[[ GIVEN DATA open ]]

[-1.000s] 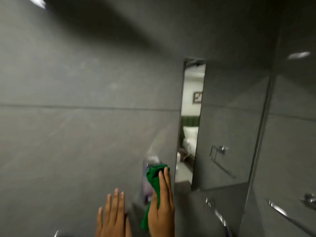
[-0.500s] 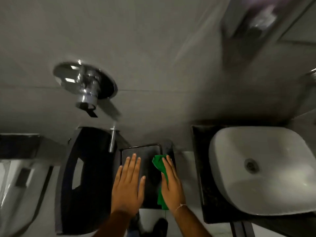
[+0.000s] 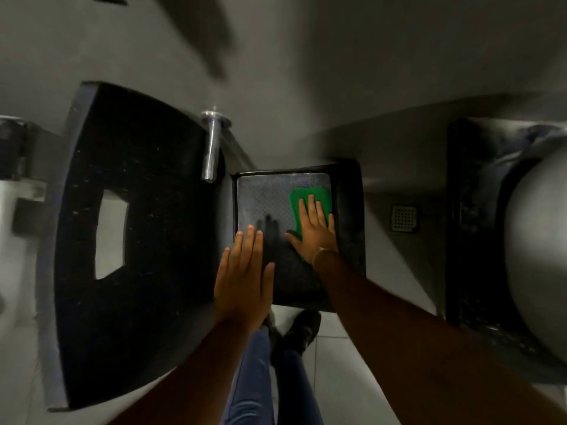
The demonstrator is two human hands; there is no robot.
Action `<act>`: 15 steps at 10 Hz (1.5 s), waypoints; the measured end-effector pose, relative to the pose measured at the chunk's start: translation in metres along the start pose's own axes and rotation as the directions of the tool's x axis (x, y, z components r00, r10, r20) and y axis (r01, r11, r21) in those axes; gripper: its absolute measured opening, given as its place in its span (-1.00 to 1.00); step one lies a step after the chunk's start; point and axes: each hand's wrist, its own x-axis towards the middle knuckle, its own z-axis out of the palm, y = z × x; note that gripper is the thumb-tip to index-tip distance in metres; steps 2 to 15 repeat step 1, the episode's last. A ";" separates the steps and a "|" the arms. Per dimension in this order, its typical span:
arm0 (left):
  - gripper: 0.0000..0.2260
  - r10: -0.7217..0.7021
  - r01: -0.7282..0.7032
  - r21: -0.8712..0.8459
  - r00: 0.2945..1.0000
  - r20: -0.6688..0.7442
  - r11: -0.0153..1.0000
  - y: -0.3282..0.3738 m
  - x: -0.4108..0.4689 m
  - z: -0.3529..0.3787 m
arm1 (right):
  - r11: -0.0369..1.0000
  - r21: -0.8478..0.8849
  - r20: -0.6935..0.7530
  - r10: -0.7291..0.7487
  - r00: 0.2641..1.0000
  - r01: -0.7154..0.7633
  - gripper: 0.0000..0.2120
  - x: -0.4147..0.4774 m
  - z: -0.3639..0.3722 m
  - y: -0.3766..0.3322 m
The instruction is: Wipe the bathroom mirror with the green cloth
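Observation:
The green cloth (image 3: 320, 193) lies flat on the textured top of a black square bin (image 3: 264, 204) below me. My right hand (image 3: 314, 233) presses on the cloth with the fingers stretched out, covering its lower part. My left hand (image 3: 242, 271) is flat and open, with nothing in it, over the bin's left front edge. Its shadow falls on the bin top between the hands. The mirror is out of view; I am looking straight down.
A black curved stone shelf (image 3: 153, 225) with a cut-out sits left of the bin, and a chrome pipe (image 3: 211, 148) sticks out of the grey wall. The grey basin (image 3: 540, 240) on its dark counter is at the right. A floor drain (image 3: 404, 217) and my shoes (image 3: 300, 329) show below.
The view has swung from the mirror down to the bin. My right hand has moved forward on the bin top and the cloth now lies spread under it. My left hand has drawn back.

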 end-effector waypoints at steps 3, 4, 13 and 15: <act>-0.42 0.025 -0.025 0.011 0.999 -0.034 1.000 0.000 0.007 0.003 | 0.999 -0.036 -0.014 -0.009 1.000 0.008 -0.15 -0.011 0.009 0.001; -0.42 0.025 -0.025 0.011 0.999 -0.034 1.000 0.000 0.007 0.003 | 0.999 -0.036 -0.014 -0.009 1.000 0.008 -0.15 -0.011 0.009 0.001; -0.42 0.025 -0.025 0.011 0.999 -0.034 1.000 0.000 0.007 0.003 | 0.999 -0.036 -0.014 -0.009 1.000 0.008 -0.15 -0.011 0.009 0.001; -0.42 0.025 -0.025 0.011 0.999 -0.034 1.000 0.000 0.007 0.003 | 0.999 -0.036 -0.014 -0.009 1.000 0.008 -0.15 -0.011 0.009 0.001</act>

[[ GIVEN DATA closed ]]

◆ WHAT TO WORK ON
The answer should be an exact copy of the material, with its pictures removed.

◆ EXPECTED OUTPUT
[-1.000s] 
[-0.500s] 
[+0.000s] 
The demonstrator is two human hands; there is no robot.
Action `<act>`: 15 steps at 10 Hz (1.5 s), waypoints; the measured end-effector pose, relative to the pose measured at the chunk's start: translation in metres along the start pose's own axes and rotation as the directions of the tool's x axis (x, y, z components r00, r10, r20) and y axis (r01, r11, r21) in those axes; gripper: its absolute measured opening, given as its place in its span (-1.00 to 1.00); step one lies a step after the chunk's start; point and axes: each hand's wrist, its own x-axis towards the middle knuckle, its own z-axis out of the palm, y = z × x; note that gripper is the thumb-tip to index-tip distance in metres; steps 2 to 15 repeat step 1, the episode's last. A ";" separates the steps and a "|" the arms. Per dimension in this order, its typical span:
arm0 (left):
  - gripper: 0.0000..0.2260
  - r10: -0.7217..0.7021
  - r01: -0.7282..0.7032
  - r21: -0.8712..0.8459
  - r00: 0.2945..1.0000
  - r20: -0.6688..0.7442
  - r11: -0.0153..1.0000
  - y: -0.3282..0.3738 m
  - x: -0.4108..0.4689 m
  - z: -0.3529..0.3787 m
arm1 (right):
  - r11: -0.0369..1.0000
  - r21: -0.8478..0.8849
  - r20: -0.6935..0.7530
  - r10: -0.7291..0.7487
  - r00: 0.2641..1.0000
  - r01: -0.7154..0.7633
  - gripper: 0.0000..0.2120
  - x: -0.4147..0.4774 m
  - z: -0.3639..0.3722 m
  - y: -0.3766..0.3322 m
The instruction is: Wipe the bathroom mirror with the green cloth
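Observation:
The green cloth (image 3: 320, 193) lies flat on the textured top of a black square bin (image 3: 264, 204) below me. My right hand (image 3: 314, 233) presses on the cloth with the fingers stretched out, covering its lower part. My left hand (image 3: 242, 271) is flat and open, with nothing in it, over the bin's left front edge. Its shadow falls on the bin top between the hands. The mirror is out of view; I am looking straight down.
A black curved stone shelf (image 3: 153, 225) with a cut-out sits left of the bin, and a chrome pipe (image 3: 211, 148) sticks out of the grey wall. The grey basin (image 3: 540, 240) on its dark counter is at the right. A floor drain (image 3: 404, 217) and my shoes (image 3: 300, 329) show below.
The view has swung from the mirror down to the bin. My right hand has moved forward on the bin top and the cloth now lies spread under it. My left hand has drawn back.
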
 end-effector waypoints at steps 3, 4, 13 and 15: <act>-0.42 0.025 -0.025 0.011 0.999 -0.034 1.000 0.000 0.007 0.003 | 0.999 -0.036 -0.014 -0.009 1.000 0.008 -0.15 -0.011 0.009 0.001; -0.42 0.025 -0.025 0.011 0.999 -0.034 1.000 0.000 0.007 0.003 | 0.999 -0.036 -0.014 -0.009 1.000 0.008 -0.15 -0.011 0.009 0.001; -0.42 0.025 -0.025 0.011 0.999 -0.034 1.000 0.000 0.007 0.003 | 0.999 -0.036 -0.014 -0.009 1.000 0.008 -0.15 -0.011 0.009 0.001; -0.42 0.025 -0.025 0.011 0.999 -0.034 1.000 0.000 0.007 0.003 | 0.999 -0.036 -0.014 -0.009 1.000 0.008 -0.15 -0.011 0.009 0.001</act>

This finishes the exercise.